● **ABOUT THIS EXERCISE**
Only the lines of the data below from the one with "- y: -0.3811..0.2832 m" through the one with "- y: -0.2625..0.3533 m" are wanted. Repeat them exactly.

(Stored dataset items)
+ + + + + + +

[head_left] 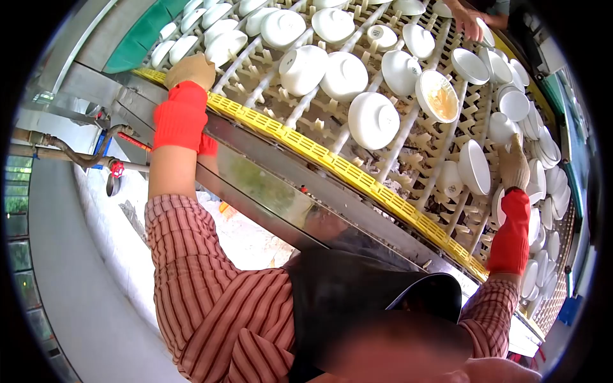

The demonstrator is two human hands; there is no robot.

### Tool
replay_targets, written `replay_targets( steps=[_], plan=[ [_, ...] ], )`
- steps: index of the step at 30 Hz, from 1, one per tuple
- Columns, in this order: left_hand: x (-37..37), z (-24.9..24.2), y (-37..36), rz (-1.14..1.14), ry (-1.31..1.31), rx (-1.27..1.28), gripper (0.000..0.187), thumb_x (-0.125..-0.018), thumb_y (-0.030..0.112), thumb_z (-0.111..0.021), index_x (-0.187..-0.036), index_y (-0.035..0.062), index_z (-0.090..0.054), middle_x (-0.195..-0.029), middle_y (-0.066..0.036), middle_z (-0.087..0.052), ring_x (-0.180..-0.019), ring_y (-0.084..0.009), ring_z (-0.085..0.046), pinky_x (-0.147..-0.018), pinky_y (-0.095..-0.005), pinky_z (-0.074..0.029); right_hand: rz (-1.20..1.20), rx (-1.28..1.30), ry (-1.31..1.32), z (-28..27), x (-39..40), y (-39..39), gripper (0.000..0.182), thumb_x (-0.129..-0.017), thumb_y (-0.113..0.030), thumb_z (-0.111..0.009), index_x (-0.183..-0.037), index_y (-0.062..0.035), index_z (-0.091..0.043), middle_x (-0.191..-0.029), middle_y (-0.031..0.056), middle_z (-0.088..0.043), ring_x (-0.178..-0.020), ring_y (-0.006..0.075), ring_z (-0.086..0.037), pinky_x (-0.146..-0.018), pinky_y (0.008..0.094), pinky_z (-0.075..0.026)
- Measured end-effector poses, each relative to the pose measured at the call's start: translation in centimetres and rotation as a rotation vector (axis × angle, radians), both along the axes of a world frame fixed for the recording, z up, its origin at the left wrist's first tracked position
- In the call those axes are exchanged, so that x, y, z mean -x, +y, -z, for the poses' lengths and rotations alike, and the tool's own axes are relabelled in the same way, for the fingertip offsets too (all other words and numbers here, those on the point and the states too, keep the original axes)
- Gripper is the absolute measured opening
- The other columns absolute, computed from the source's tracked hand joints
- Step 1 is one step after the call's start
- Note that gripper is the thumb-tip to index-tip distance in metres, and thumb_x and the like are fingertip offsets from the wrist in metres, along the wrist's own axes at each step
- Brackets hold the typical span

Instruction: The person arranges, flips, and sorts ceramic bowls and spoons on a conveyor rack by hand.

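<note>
My left hand, in a beige glove with a red cuff, rests at the yellow edge of the rack belt, beside small white bowls; its fingers are hidden behind the back of the hand. At the right, my right hand wears the same kind of glove and reaches over the belt. Its fingertips are closed at the lower edge of a white bowl. Between the hands, white bowls stand tilted or upside down on the pegs, and one tilted bowl has orange-brown residue inside.
A yellow strip runs along the near edge of the belt, above a metal ledge. Another person's hand is at the far side. Pipes with a red valve are at the left, and more bowls crowd the right.
</note>
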State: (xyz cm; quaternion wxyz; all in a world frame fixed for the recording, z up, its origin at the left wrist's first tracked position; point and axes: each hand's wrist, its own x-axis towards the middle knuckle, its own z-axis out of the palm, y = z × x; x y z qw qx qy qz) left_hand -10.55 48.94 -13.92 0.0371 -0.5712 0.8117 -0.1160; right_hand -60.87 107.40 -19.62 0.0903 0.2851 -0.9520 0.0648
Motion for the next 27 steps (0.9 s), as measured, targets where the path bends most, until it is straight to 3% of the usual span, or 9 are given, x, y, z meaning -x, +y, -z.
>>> replay_targets(
  steps=[4, 7, 8, 10, 14, 18, 22, 25, 27],
  plan=[
    [0.9, -0.9, 1.1, 0.086, 0.083, -0.055, 0.051, -0.111, 0.045, -0.049, -0.138, 0.0107, -0.076, -0.142, -0.021, -0.073, -0.127, -0.0449, -0.070, -0.109, -0.0551, -0.055, -0.165, 0.334, -0.160, -1.7, 0.4, 0.8, 0.067, -0.101, -0.036, -0.073, -0.157, -0.0012, -0.061, -0.145, 0.0236, -0.072, -0.133, 0.0316, -0.071, -0.112, 0.0397, -0.052],
    [1.5, -0.4, 1.1, 0.212, 0.657, -0.096, 0.055, -0.111, 0.046, -0.045, -0.138, 0.0095, -0.075, -0.142, -0.024, -0.072, -0.130, -0.0483, -0.067, -0.113, -0.0559, -0.051, -0.257, 0.617, -0.746, -7.0, -4.9, -3.5, 0.063, -0.108, -0.030, -0.071, -0.161, 0.0011, -0.056, -0.152, 0.0190, -0.070, -0.139, 0.0292, -0.067, -0.117, 0.0375, -0.050],
    [1.6, -0.1, 0.7, 0.220, 0.671, -0.127, 0.059, -0.110, 0.050, -0.044, -0.141, 0.0098, -0.073, -0.144, -0.024, -0.071, -0.133, -0.0488, -0.065, -0.115, -0.0546, -0.049, -0.569, 0.421, -0.329, -7.8, -5.1, -5.4, 0.058, -0.111, -0.029, -0.067, -0.160, 0.0004, -0.058, -0.151, 0.0178, -0.070, -0.136, 0.0267, -0.068, -0.115, 0.0370, -0.051],
    [1.6, 1.1, -0.9, 0.233, 0.699, -0.182, 0.068, -0.109, 0.060, -0.043, -0.147, 0.0104, -0.070, -0.149, -0.026, -0.067, -0.139, -0.0497, -0.061, -0.119, -0.0520, -0.046, -0.865, 0.361, -0.072, -10.8, -9.0, -10.7, 0.049, -0.114, -0.023, -0.064, -0.157, -0.0011, -0.061, -0.149, 0.0156, -0.072, -0.131, 0.0234, -0.070, -0.113, 0.0361, -0.054],
    [1.0, 2.7, -2.1, 0.169, 0.882, -0.271, 0.086, -0.105, 0.074, -0.041, -0.155, 0.0078, -0.065, -0.154, -0.028, -0.064, -0.148, -0.0477, -0.056, -0.123, -0.0488, -0.042, -1.030, 0.740, -0.180, -10.5, -16.8, -24.4, 0.042, -0.103, -0.008, -0.076, -0.143, 0.0008, -0.069, -0.130, 0.0114, -0.078, -0.118, 0.0233, -0.074, -0.104, 0.0355, -0.059],
    [1.3, 1.0, 0.6, 0.149, 0.802, -0.196, 0.087, -0.106, 0.075, -0.039, -0.150, 0.0058, -0.069, -0.151, -0.030, -0.066, -0.145, -0.0486, -0.058, -0.122, -0.0501, -0.043, -0.999, 0.478, -0.071, -7.8, -20.2, -27.5, 0.041, -0.104, -0.021, -0.079, -0.139, -0.0034, -0.070, -0.135, 0.0176, -0.076, -0.120, 0.0264, -0.076, -0.104, 0.0367, -0.062],
    [1.4, 0.9, 0.4, 0.220, 0.739, -0.207, 0.080, -0.109, 0.070, -0.036, -0.142, 0.0078, -0.073, -0.141, -0.029, -0.071, -0.134, -0.0508, -0.064, -0.118, -0.0552, -0.046, -0.748, 0.817, -0.580, -5.2, -18.9, -23.1, 0.063, -0.108, -0.037, -0.074, -0.159, -0.0036, -0.057, -0.141, 0.0137, -0.076, -0.125, 0.0279, -0.076, -0.105, 0.0380, -0.060],
    [2.4, 1.7, 1.5, 0.302, 0.517, -0.098, 0.073, -0.110, 0.064, -0.036, -0.147, 0.0115, -0.071, -0.140, -0.025, -0.073, -0.133, -0.0478, -0.066, -0.117, -0.0555, -0.047, -0.575, 0.458, -0.151, -5.4, -15.2, -18.6, 0.076, -0.106, -0.043, -0.075, -0.166, -0.0038, -0.049, -0.151, 0.0130, -0.072, -0.131, 0.0250, -0.073, -0.110, 0.0361, -0.057],
    [3.3, -0.8, 4.8, 0.219, 0.338, -0.065, 0.065, -0.114, 0.057, -0.034, -0.146, 0.0146, -0.070, -0.138, -0.021, -0.075, -0.128, -0.0452, -0.069, -0.110, -0.0561, -0.053, -0.499, 0.535, -0.172, -2.5, -11.7, -16.6, 0.087, -0.099, -0.052, -0.077, -0.165, -0.0019, -0.049, -0.146, 0.0216, -0.072, -0.133, 0.0358, -0.071, -0.111, 0.0429, -0.056]
  ],
)
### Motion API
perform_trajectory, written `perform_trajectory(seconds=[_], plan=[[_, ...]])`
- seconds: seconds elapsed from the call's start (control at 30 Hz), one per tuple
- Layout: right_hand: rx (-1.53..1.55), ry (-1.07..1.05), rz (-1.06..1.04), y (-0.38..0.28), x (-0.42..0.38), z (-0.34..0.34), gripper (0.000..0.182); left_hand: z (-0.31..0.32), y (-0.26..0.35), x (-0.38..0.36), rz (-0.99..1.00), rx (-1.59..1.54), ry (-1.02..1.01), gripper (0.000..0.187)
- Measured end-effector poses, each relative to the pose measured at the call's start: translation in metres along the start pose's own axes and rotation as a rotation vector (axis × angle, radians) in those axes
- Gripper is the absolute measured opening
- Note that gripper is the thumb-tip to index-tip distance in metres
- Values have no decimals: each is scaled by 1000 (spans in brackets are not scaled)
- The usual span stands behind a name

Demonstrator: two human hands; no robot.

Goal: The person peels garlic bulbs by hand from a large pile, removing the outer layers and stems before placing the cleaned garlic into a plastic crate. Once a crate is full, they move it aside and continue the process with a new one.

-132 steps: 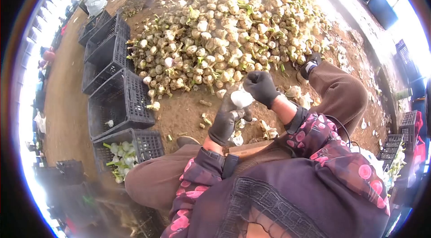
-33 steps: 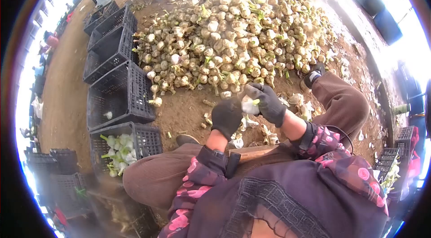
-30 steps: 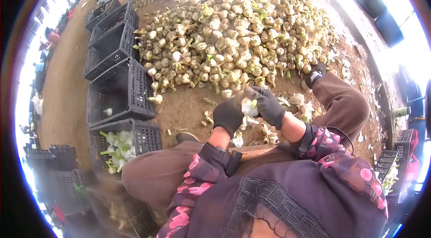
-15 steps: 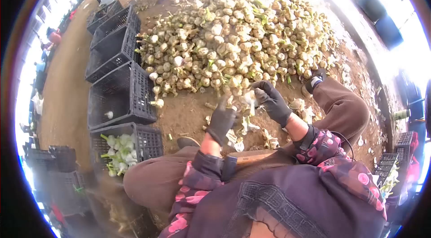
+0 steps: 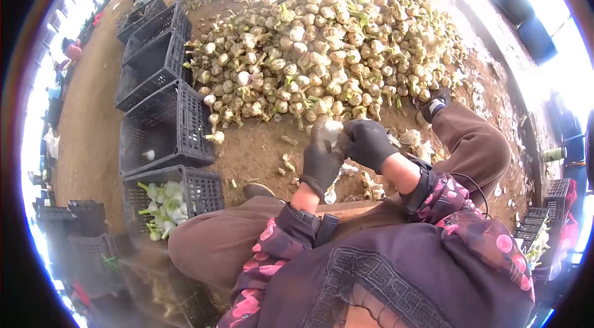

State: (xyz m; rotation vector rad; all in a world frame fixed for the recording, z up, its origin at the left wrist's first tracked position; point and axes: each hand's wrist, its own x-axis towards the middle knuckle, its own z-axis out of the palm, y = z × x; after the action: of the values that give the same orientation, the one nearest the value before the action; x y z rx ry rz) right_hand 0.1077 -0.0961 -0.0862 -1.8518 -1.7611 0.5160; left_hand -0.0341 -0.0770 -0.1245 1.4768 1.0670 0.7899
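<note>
In the middle of the head view, my left hand (image 5: 320, 160) wears a dark glove and its fingers are closed round a whitish garlic bulb (image 5: 332, 132). My right hand (image 5: 370, 144), gloved too, presses against the bulb's right side with its fingers curled in. Whether a tool sits in the right hand is hidden. Just beyond both hands rises a large pile of garlic (image 5: 322, 62), its bulbs dirt-stained with short stems. Loose peeled skins (image 5: 372, 187) lie on the ground beneath and right of the hands.
A row of black plastic crates (image 5: 166, 124) stands at the left. In the nearest crate (image 5: 204, 187) lie several clean white bulbs with green stems (image 5: 166, 209). My bent legs frame the ground, and a shoe (image 5: 437, 103) touches the pile's right edge. Blue containers (image 5: 536, 38) stand far right.
My hands have come closer together round the bulb, which now looks whiter and rounder. The loose leafy skins that hung between the hands have dropped away or are out of sight.
</note>
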Motion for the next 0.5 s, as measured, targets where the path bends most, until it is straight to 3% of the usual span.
perform_trajectory(seconds=[0.03,0.13,0.17,0.2,0.23,0.3,0.33,0.4,0.43,0.47,0.5], plan=[[8,7,15,-2,0,0,15,-1,3,-1,-1,3,-1,67],[-67,42,-47,8,-1,4,20,0,3,-1,22,108,30,65],[-68,44,-44,17,0,9,20,1,-4,1,-37,-168,-9,62],[341,-14,181,28,3,14,18,1,-11,2,-97,-442,-51,59],[752,-70,404,37,7,15,17,-2,-6,-1,-97,-440,-57,59],[866,-74,371,45,14,6,16,-10,16,-9,-257,-844,-291,63],[921,-70,341,51,15,8,16,-11,23,-12,-260,-837,-304,63],[611,43,192,56,15,23,16,-11,32,-16,-272,-1040,-534,69],[738,128,140,50,18,34,14,-8,35,-17,-260,-1163,-603,72],[260,180,-77,54,22,30,17,-7,39,-19,-272,-1158,-608,72],[309,215,-17,54,22,33,18,-7,44,-22,-271,-1104,-602,72]])
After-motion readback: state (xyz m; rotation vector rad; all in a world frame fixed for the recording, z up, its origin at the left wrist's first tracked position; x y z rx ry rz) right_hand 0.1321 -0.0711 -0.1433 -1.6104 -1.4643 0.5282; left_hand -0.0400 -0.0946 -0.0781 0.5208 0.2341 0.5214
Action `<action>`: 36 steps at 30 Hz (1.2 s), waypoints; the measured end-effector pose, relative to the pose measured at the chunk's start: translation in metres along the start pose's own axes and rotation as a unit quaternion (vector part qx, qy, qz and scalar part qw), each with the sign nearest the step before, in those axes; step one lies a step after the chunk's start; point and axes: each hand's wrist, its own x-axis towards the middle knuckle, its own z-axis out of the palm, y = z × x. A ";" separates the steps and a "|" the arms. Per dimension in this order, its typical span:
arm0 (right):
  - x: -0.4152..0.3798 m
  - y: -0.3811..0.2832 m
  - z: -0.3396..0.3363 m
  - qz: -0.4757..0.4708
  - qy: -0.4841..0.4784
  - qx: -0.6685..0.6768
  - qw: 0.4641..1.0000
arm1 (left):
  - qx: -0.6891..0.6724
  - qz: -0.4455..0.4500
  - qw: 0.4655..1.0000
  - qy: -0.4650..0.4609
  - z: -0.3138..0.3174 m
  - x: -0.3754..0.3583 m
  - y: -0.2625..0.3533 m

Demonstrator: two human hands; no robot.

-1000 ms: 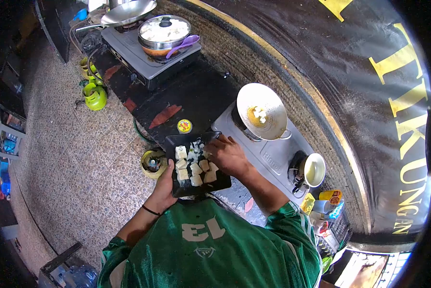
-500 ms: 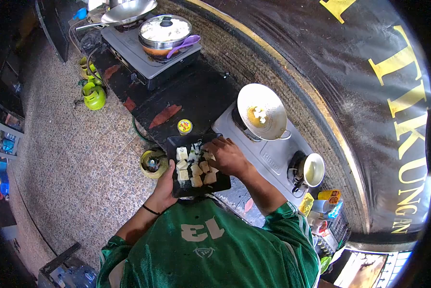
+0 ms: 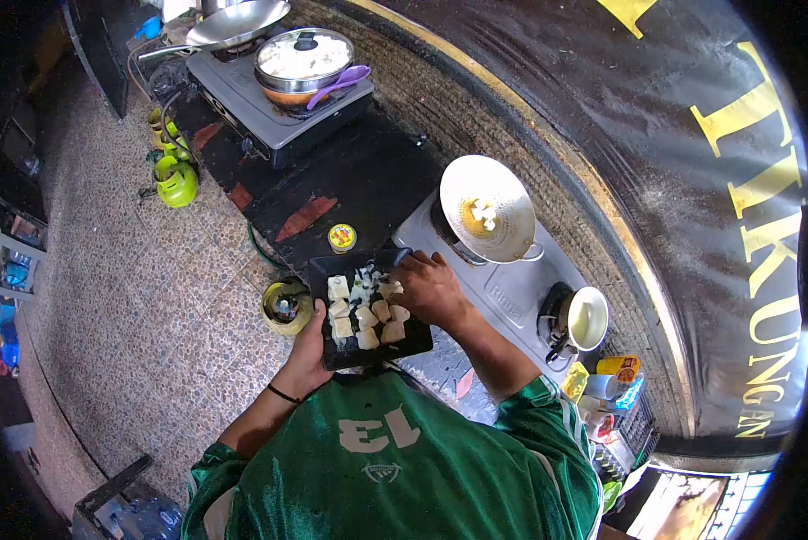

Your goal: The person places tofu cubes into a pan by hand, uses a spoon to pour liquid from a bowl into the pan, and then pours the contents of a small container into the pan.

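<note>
My left hand (image 3: 308, 353) grips the left edge of a black rectangular tray (image 3: 415, 345), thumb over the rim. Pale and light-brown chunks that look like tofu (image 3: 366, 318) lie in it, along with chopped white and green bits (image 3: 363, 284). Over the tray's upper right corner, my right hand (image 3: 433, 288) has its fingers curled down among the food; the fingertips and whatever is between them are hidden. A white wok (image 3: 507, 193) with some white pieces (image 3: 483, 215) in its bottom stands beyond this hand on a grey stove (image 3: 509, 304).
A small pot (image 3: 587, 319) sits on the stove's near burner. Just past the tray stands a small yellow-lidded tub (image 3: 342, 238). Farther along the dark counter, a second stove (image 3: 287, 132) carries a lidded pan (image 3: 305, 58), a purple spoon (image 3: 341, 85) and a steel wok (image 3: 242, 22). Green gas cylinders (image 3: 177, 183) stand on the floor.
My right hand has shifted slightly right, its fingers still down in the tray. The left hand and tray have stayed almost in place.
</note>
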 end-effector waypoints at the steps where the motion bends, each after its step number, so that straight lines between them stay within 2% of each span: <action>1: 0.000 0.002 0.002 -0.001 -0.001 0.001 1.000 | 0.000 -0.002 1.000 0.003 0.000 0.000 -0.001; 3: -0.002 0.006 0.007 -0.020 0.029 0.012 0.999 | 0.002 -0.001 1.000 0.004 0.001 0.001 -0.003; 7: -0.002 0.009 0.008 -0.007 -0.001 0.018 1.000 | -0.002 -0.009 1.000 -0.007 0.001 0.005 -0.006; 19: -0.008 0.016 0.009 -0.029 0.037 0.020 0.999 | 0.023 0.003 1.000 -0.005 0.013 0.010 -0.013; 21: -0.008 0.017 0.008 0.005 -0.003 0.044 0.999 | 0.017 0.003 1.000 -0.011 0.015 0.010 -0.015; 25: -0.010 0.020 0.008 0.003 0.007 0.071 0.997 | 0.006 -0.017 1.000 -0.014 0.017 0.010 -0.016; 28: -0.008 0.018 0.003 0.029 -0.032 0.076 0.996 | 0.009 -0.018 1.000 -0.010 0.013 0.013 -0.018; 31: -0.012 0.022 0.001 0.000 -0.039 0.073 0.997 | 0.008 -0.018 1.000 -0.012 0.012 0.013 -0.020; 36: -0.017 0.034 0.008 -0.062 0.023 0.102 0.993 | -0.004 -0.017 1.000 -0.017 0.012 0.014 -0.023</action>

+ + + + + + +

● **EXERCISE RESPONSE**
  - y: -0.3811..0.2832 m
  - z: -0.3396..0.3363 m
  - qz: -0.4757..0.4708
  - qy: -0.4841..0.4784
  - qx: -0.6685..0.6768
  - qw: 0.4641..1.0000
arm1 (left):
  - qx: -0.6891..0.6724
  - qz: -0.4455..0.4500
  - qw: 0.4655..1.0000
  - qy: -0.4650..0.4609
  - z: -0.3138..0.3174 m
  - x: -0.3754..0.3583 m
  - y: -0.2625..0.3533 m

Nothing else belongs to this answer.